AVAILABLE DATA =>
● ● ● ● ● ● ●
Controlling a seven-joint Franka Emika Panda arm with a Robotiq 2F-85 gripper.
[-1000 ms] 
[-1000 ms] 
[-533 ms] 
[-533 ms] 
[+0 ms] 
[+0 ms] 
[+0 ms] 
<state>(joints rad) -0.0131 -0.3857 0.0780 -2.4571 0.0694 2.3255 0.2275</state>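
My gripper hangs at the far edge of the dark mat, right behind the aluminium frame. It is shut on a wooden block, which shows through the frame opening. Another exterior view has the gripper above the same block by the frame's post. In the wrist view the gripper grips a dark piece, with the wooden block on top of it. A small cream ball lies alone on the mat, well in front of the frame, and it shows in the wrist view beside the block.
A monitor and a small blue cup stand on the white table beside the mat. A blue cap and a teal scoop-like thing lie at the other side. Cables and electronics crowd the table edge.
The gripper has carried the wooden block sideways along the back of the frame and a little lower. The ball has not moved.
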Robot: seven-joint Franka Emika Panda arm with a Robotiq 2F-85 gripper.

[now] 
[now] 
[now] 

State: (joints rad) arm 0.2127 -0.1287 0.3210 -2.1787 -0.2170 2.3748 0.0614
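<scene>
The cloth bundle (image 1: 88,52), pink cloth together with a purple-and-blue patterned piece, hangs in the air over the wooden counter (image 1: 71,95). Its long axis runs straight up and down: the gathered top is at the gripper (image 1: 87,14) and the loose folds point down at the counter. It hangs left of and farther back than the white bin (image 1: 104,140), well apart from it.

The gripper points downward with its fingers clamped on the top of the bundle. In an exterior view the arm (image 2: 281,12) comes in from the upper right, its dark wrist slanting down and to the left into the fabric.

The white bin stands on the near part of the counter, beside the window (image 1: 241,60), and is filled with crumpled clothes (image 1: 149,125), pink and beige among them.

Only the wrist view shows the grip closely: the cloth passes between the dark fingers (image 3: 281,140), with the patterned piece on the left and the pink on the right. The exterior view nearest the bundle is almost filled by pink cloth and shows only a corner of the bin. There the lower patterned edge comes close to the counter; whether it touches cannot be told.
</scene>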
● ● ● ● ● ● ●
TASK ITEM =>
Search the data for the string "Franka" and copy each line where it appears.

ANSWER FOR THE TASK =>
Controlling a seven-joint Franka Emika Panda arm with a Robotiq 2F-85 gripper.
Robot: seven-joint Franka Emika Panda arm with a Robotiq 2F-85 gripper.

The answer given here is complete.